Instructions to follow → Report back every line in the data that includes the string "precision".

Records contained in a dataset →
========================
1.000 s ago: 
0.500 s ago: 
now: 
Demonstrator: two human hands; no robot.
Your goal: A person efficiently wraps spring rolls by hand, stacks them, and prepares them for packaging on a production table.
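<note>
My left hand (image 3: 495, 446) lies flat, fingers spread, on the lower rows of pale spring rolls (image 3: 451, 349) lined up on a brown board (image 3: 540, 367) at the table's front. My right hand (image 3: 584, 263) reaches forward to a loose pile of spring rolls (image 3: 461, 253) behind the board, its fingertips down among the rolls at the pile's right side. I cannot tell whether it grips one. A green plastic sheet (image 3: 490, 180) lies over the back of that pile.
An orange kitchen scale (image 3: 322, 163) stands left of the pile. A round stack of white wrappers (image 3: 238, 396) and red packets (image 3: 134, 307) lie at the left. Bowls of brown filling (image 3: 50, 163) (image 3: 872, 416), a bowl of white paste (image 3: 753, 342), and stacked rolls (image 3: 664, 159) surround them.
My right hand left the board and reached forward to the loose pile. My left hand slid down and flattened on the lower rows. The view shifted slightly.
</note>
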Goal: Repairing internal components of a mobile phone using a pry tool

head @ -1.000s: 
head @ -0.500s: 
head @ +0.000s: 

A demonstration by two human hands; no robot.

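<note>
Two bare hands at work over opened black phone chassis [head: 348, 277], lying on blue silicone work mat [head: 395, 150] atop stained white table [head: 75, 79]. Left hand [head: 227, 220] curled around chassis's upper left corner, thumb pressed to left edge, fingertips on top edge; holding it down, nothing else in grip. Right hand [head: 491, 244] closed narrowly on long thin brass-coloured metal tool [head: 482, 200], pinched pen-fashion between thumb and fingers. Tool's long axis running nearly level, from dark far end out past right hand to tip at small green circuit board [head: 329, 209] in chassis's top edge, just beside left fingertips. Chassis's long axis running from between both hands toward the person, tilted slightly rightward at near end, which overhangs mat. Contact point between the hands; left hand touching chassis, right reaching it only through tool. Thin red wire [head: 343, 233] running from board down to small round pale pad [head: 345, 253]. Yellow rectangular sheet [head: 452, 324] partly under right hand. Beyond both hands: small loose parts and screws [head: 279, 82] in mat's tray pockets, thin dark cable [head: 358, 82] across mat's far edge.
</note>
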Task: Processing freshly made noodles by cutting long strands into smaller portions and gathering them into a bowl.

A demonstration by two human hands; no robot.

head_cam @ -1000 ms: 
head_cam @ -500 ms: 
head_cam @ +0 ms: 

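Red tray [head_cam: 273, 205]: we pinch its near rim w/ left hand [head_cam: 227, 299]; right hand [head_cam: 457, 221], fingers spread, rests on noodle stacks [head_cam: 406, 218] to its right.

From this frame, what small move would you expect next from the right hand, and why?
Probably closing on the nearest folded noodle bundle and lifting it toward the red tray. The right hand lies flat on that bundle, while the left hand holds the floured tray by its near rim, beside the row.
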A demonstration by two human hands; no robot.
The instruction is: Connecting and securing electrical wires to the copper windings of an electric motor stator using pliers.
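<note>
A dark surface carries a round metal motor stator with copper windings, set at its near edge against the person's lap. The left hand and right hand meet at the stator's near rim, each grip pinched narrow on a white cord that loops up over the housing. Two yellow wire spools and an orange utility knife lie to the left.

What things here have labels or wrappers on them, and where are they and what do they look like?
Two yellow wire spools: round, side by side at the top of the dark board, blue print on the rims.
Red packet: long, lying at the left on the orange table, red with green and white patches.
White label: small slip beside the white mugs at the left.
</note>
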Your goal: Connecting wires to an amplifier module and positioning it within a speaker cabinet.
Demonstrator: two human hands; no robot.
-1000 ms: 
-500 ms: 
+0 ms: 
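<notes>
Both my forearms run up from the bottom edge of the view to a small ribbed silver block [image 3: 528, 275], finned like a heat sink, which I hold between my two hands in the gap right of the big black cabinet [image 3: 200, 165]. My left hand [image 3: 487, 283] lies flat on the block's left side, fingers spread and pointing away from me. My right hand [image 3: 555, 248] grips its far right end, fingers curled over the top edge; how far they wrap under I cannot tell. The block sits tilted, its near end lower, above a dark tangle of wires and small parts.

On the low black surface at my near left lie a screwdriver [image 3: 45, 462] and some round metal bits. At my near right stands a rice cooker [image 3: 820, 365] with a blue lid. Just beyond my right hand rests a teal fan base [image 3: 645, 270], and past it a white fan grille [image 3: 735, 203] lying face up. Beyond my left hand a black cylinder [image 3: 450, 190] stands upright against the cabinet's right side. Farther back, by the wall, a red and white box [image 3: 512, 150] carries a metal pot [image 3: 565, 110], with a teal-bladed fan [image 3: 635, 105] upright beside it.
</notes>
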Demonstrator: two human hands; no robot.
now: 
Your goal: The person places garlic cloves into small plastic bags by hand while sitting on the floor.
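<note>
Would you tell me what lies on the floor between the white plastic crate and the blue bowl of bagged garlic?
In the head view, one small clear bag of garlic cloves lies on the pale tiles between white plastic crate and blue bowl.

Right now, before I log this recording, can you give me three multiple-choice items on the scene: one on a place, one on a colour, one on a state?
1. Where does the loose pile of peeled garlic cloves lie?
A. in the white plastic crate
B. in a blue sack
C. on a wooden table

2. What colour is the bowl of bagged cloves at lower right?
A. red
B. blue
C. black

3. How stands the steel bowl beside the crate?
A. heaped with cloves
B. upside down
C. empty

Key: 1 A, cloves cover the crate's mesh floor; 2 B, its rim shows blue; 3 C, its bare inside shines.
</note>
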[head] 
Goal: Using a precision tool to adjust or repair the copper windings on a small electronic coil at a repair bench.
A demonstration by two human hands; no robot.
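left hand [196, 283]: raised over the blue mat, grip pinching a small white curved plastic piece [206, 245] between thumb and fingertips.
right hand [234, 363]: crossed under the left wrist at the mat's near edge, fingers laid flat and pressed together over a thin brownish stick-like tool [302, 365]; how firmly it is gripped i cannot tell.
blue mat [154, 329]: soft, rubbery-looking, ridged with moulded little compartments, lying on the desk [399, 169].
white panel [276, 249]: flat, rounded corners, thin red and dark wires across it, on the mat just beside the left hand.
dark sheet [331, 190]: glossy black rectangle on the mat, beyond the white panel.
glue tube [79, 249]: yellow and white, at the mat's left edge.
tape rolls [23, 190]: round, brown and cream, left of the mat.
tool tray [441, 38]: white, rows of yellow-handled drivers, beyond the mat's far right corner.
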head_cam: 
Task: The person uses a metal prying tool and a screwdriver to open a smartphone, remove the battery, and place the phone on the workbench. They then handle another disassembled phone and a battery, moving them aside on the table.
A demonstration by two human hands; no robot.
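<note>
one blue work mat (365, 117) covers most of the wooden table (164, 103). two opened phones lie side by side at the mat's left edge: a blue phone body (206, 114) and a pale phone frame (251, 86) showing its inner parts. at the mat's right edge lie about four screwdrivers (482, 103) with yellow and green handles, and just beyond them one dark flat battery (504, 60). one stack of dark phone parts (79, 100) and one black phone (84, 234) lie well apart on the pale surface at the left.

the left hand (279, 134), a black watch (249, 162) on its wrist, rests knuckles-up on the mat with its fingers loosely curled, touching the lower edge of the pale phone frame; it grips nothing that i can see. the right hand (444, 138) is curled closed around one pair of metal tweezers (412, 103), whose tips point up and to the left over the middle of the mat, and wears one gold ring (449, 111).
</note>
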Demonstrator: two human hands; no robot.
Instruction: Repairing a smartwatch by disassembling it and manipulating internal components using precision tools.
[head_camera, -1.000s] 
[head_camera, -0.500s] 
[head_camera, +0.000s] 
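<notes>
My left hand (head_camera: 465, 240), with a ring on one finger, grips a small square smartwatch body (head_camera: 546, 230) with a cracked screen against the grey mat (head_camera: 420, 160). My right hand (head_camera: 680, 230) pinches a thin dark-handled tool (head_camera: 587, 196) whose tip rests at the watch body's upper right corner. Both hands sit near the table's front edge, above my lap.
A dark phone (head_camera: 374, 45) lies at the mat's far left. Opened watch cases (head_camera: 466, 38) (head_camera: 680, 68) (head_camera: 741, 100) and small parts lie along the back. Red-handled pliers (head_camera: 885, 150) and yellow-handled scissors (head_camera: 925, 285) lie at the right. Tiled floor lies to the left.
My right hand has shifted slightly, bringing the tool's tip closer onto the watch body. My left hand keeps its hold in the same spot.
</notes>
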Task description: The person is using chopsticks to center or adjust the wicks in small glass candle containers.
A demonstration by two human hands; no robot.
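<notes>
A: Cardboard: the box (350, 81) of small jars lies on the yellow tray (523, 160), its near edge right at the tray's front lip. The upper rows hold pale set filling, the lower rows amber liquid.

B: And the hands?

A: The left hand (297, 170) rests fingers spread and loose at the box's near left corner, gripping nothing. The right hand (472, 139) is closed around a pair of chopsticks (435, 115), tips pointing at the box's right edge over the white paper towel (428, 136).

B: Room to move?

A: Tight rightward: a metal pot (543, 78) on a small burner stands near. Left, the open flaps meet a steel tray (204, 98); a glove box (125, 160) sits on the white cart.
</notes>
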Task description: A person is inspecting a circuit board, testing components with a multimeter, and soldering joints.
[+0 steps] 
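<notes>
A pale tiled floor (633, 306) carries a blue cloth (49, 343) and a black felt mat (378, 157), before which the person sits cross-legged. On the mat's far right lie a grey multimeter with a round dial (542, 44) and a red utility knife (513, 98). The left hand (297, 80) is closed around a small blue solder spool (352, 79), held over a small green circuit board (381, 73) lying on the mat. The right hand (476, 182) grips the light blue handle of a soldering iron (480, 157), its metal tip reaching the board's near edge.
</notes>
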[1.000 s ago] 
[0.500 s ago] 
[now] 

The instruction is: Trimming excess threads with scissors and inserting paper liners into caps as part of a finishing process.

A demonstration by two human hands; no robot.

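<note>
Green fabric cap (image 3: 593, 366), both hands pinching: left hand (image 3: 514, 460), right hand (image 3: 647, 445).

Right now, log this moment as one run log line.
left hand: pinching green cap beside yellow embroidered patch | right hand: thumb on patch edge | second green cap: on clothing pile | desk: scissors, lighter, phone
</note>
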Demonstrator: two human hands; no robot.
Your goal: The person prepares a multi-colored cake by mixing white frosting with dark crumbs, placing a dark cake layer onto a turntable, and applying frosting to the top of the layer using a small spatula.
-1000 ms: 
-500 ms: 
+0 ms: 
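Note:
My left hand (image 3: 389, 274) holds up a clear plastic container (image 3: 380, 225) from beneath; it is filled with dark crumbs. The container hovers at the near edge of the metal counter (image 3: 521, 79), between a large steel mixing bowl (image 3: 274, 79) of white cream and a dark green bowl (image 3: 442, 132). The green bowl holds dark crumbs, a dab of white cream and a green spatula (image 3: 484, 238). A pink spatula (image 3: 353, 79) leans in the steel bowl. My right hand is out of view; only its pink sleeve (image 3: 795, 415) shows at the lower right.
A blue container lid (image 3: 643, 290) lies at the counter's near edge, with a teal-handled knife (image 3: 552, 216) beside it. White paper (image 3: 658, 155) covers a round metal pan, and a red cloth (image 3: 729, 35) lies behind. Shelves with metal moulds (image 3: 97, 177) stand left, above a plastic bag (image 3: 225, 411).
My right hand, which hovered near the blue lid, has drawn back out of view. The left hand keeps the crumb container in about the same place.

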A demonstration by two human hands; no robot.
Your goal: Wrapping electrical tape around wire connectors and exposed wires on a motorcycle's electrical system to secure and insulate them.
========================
Response to this task →
Goal: Using a precision tool to adjust or repair the copper windings on a small electronic coil at a repair bench.
Instruction: Repairing a smartwatch by disassembling it and manipulating internal components using precision tools.

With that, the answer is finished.